For Beginners: This configuration tells the sharding system how to divide up parameters and how to handle communication. Think of it as the "rules" for how the team collaborates.

Properties

AutoSyncGradients

Gets whether to automatically synchronize gradients after backward pass.

bool AutoSyncGradients { get; }

Property Value

bool

Remarks

For Beginners: When true, gradients are automatically shared across all processes after each training step. This is usually what you want for standard training. You might set it to false if you want manual control over synchronization.

Default: true

CommunicationBackend

Gets the communication backend to use for distributed operations.

ICommunicationBackend<T> CommunicationBackend { get; }

Property Value

ICommunicationBackend<T>

Remarks

For Beginners: This is the "communication system" that processes use to talk to each other. It could be an in-memory backend for testing or an MPI backend for real distributed training across multiple machines.

EnableGradientCompression

Gets whether to enable gradient compression to reduce communication costs.

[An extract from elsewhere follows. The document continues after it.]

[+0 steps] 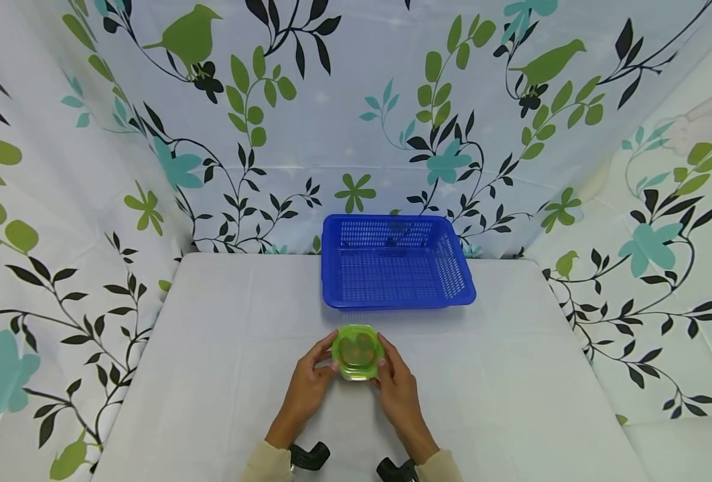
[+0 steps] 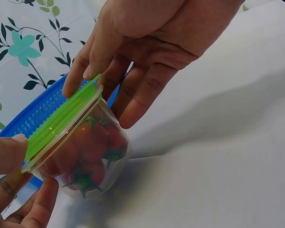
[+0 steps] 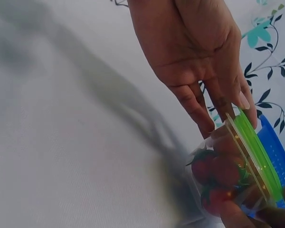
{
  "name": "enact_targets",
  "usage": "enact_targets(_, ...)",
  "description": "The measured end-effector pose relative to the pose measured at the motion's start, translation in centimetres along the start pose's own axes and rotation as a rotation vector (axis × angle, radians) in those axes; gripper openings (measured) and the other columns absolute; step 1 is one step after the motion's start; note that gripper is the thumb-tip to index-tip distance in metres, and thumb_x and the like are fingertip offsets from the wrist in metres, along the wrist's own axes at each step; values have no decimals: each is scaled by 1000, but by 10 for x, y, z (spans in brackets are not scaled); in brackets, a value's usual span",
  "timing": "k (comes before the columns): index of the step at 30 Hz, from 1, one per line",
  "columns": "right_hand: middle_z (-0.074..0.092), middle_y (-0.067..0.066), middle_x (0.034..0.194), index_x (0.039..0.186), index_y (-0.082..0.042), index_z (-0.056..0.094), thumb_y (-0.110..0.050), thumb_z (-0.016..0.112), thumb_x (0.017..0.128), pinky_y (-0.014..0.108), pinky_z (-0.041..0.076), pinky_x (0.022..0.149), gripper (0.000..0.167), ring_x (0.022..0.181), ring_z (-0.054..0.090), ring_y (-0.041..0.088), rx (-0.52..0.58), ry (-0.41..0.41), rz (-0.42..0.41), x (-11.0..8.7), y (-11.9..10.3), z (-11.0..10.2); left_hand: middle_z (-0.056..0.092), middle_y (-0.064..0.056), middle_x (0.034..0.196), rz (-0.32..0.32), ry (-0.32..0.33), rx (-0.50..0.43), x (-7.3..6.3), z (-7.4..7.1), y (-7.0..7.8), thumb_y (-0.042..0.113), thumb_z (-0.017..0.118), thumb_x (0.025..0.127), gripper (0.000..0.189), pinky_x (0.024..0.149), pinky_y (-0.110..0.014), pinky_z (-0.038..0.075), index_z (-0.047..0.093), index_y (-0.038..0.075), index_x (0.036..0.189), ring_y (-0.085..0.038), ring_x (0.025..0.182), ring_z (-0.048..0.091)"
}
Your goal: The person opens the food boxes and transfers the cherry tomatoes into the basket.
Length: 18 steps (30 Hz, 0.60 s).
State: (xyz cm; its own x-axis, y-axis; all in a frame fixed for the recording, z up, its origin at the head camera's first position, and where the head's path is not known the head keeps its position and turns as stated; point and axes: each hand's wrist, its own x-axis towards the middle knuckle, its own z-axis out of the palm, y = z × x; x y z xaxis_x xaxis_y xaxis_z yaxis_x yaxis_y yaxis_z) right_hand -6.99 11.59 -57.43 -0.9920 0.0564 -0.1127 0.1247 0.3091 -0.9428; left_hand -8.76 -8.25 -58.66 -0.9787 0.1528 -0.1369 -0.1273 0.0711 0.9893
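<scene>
A small clear plastic container (image 2: 118, 164) with a bright green lid (image 1: 358, 351) is held between both hands in front of the basket. Several small red tomatoes (image 2: 91, 142) with green stems show through its wall in both wrist views. My left hand (image 1: 309, 388) grips the container's left side, thumb near the lid rim and the other fingers spread along the side. On the opposite side my right hand (image 1: 399, 391) grips it in the same way. The lid sits on the container's rim.
A blue perforated plastic basket (image 1: 461, 298) stands at the table's back edge, just beyond the container. White cloth covers the table (image 1: 241, 375). A patterned curtain (image 1: 343, 134) with leaves and birds surrounds the back and sides.
</scene>
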Motion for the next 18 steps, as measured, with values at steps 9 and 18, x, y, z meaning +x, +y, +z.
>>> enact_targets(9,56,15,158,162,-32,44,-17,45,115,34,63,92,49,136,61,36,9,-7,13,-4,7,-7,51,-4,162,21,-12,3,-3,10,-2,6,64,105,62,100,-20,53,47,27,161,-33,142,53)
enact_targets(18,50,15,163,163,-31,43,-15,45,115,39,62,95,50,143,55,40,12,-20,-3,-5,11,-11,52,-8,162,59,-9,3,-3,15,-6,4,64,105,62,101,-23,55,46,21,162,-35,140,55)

bool EnableGradientCompression { get; }

Property Value

bool

Remarks

For Beginners: Gradient compression reduces the size of data that needs to be sent between processes. It's like zipping a file before sending it - faster to send, but requires a tiny bit of extra work to compress/decompress. This can significantly speed up training on slower networks.

Default: false

LearningRate

Gets the learning rate for gradient application during training.

T LearningRate { get; }

Property Value

T

Remarks

For Beginners: The learning rate controls how much to update model parameters based on computed gradients. A typical default is 0.01. Lower values mean slower but more stable learning; higher values mean faster but potentially unstable learning.

Default: 0.01

MinimumParameterGroupSize

Gets the minimum parameter group size for sharding.

int MinimumParameterGroupSize { get; }

Property Value

int

Remarks

Parameters smaller than this might be grouped together to reduce communication overhead.

For Beginners: Sending many tiny messages is inefficient. This setting groups small parameters together into larger chunks before communicating them. Think of it like sending one big box instead of 100 tiny envelopes.

Default: 1024